1 Introduction

In this era of deep learning, most object detection models with state-of-the-art performance are based on a two-stage scheme [1, 5, 7, 8, 25, 26], where a sparse set of proposals are generated at the first stage, followed by regional object classification and coordinate regression at the second stage. The process of generating proposals has developed from off-line methods, such as Selective Search [15] and objectness [16], to integrated learning ones [1, 18, 19], in which Region Proposal Network (RPN) has become a standard component of these state-of-the-art two-stage methods. During the training of RPN, candidate proposals are first sampled among pre-located dense anchors, and then fed to the classifier of object/not-object and regressor. Within those dense anchors, the samples with class object/not-object are very imbalanced, particularly, the samples of not-object are much more than the ones of object, which make it difficult to train a classifier with regular policies. Thus, as a usual strategy, only a fixed number of anchors with a fixed object/not-object ratio, e.g., 256 and 1:1 [1], are sampled for training. Although such constraint in sampling progress can balance the samples, it also results in losing the diversity of proposals. Instead of constraining the sampling progress, we investigate this imbalance problem from the aspect of designing desired loss function during training.

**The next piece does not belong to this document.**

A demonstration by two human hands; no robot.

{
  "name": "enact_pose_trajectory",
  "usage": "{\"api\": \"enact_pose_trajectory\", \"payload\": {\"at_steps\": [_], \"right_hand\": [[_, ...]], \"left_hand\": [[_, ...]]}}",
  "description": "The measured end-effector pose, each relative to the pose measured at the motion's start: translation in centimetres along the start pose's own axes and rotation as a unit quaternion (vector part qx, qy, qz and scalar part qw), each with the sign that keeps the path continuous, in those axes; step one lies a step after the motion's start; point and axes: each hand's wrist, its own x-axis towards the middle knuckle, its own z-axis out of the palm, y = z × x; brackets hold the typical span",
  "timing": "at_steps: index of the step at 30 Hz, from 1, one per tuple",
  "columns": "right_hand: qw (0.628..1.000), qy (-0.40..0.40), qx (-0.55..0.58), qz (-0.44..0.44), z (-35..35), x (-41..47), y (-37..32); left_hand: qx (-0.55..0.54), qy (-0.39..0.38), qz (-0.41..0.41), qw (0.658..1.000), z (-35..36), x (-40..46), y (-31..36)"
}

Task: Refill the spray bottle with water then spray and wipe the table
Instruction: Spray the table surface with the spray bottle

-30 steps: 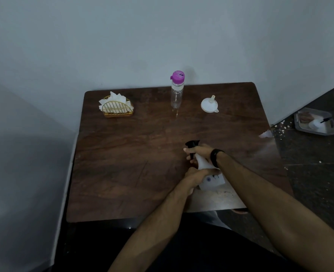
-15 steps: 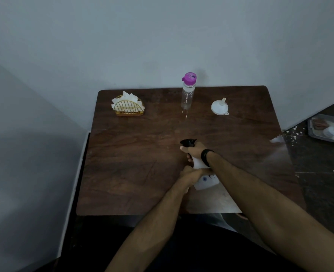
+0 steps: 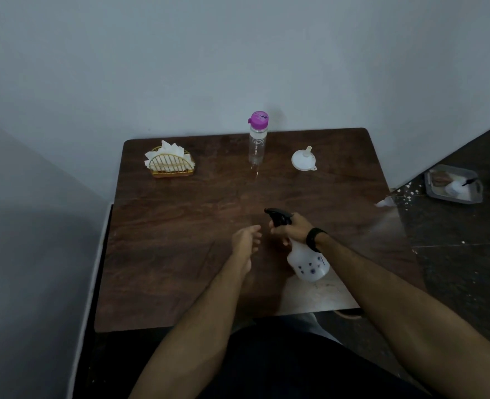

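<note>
A white spray bottle [image 3: 308, 263] with a black trigger head stands near the middle of the dark wooden table [image 3: 180, 226]. My right hand [image 3: 291, 228] grips its neck just under the trigger head. My left hand [image 3: 245, 240] hovers to the left of the bottle, fingers relaxed, holding nothing. At the back of the table stands a clear water bottle [image 3: 256, 139] with a purple cap. A white funnel [image 3: 303, 159] lies to its right. A gold wire holder with white napkins [image 3: 170, 161] sits at the back left.
A grey wall runs behind the table and along its left side. On the dark floor to the right lies a grey tray [image 3: 454, 184] holding small items. A pale worn patch marks the table's front right edge.
My left hand has let go of the spray bottle's body and moved left of it. My right hand still holds the bottle's neck.
</note>
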Motion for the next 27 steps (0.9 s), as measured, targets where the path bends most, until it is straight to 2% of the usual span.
{"api": "enact_pose_trajectory", "payload": {"at_steps": [4,6,9,11,17,21,27], "right_hand": [[0.999,-0.023,-0.04,-0.003,-0.2,-1.1,1.0],[0.999,-0.03,-0.035,-0.009,-0.1,-1.6,1.0],[0.999,-0.024,-0.029,-0.018,-0.1,-2.1,1.0],[0.999,-0.028,-0.02,-0.024,0.0,-2.3,1.2],[0.994,-0.015,0.109,0.013,-0.5,-3.1,0.6],[0.995,-0.009,0.09,0.042,-0.9,-2.9,1.0],[0.999,0.004,-0.005,0.046,-1.2,-1.7,2.3]], "left_hand": [[-0.035,0.022,0.007,0.999,0.8,0.1,2.0],[-0.051,0.03,-0.023,0.998,1.6,1.1,2.0],[-0.066,-0.017,-0.096,0.993,2.2,1.2,2.4],[-0.098,-0.035,-0.101,0.989,2.6,1.4,2.4],[-0.11,-0.038,-0.07,0.991,4.2,1.8,2.7],[-0.057,-0.032,-0.066,0.996,4.8,2.0,2.1],[-0.08,-0.022,-0.101,0.991,5.1,2.4,1.7]]}}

The class imbalance problem is also encountered in one-stage detection models [3, 11,12,13], in which different types of example sampling strategies [11, 14, 23] are proposed to address this problem. However, Lin et al. [3] claims that it is the vast number of easy samples that overwhelms the detectors. Thus, they propose to take all pre-located dense anchors for training with a dynamically cross entropy loss, called focal loss, which prevents these easy samples from overwhelming the training process by down-weighting the losses of easy samples.

In this paper, we investigate the adaptation of focal loss to RPN (see Sect. 3.3), such that much more samples can be included for training while free of the training problems caused by class imbalance. By replacing standard cross entropy loss in RPN with focal loss, RPN can be trained directly with no need for specially designed sampling strategies. Besides, due to the full convolutional implementation of RPN, no extra computation cost is required. We take Faster R-CNN [1, 2] as our baseline model and conduct the experiments on PASCAL VOC 2007 [24] and COCO [10] detection benchmarks. The experimental results show the efficiency of the proposed method, implying that this sampling free strategy can be directly applied to RPN, so as to all the state-of-the-art two-stage detectors.

2 Related Work

Two-Stage Detectors. With the fast development of deep leaning [9] over past few years, two-stage object detectors [1, 4,5,6,7,8, 25, 26] have become one of the fashion of object detection methods. In the two-stage methods, a sparse set of candidate proposals with high probabilities of containing objects are first generated [1, 15, 18, 19], followed by a second stage of object classification and coordinate regression. Empowered with deep neural networks [9, 20,21,22] and a series of improvements in both speed and accuracy [1, 4, 6, 7], the whole detection system is integrated into a single network, i.e., the widely-used Faster R-CNN [1] framework. Many works to extend this framework have been conducted [5, 8, 25, 26]. We also utilize Faster R-CNN as our base model to investigate the adaptation of focal loss to RPN in this paper.

Region Proposal Methods. As the first stage in the two-stage scheme, region proposal methods have been developed from pioneering off-line methods, such as Selective Search [15] and objectness [16], to integrated learning ones [1, 18, 19], in which RPN integrated this proposal process into the base networks by sharing their convolutional layers. During training, dense anchors are pre-located first, to which RPN applies object/not-object classification and class-agnostic regression, while for inference, it generates a sparse set of proposals for the second stage by applying coordinate refinements and non-maximum suppression (NMS) to the dense anchors. RPN enables the end-to-end training of the two-stage detectors, and has become one of their components.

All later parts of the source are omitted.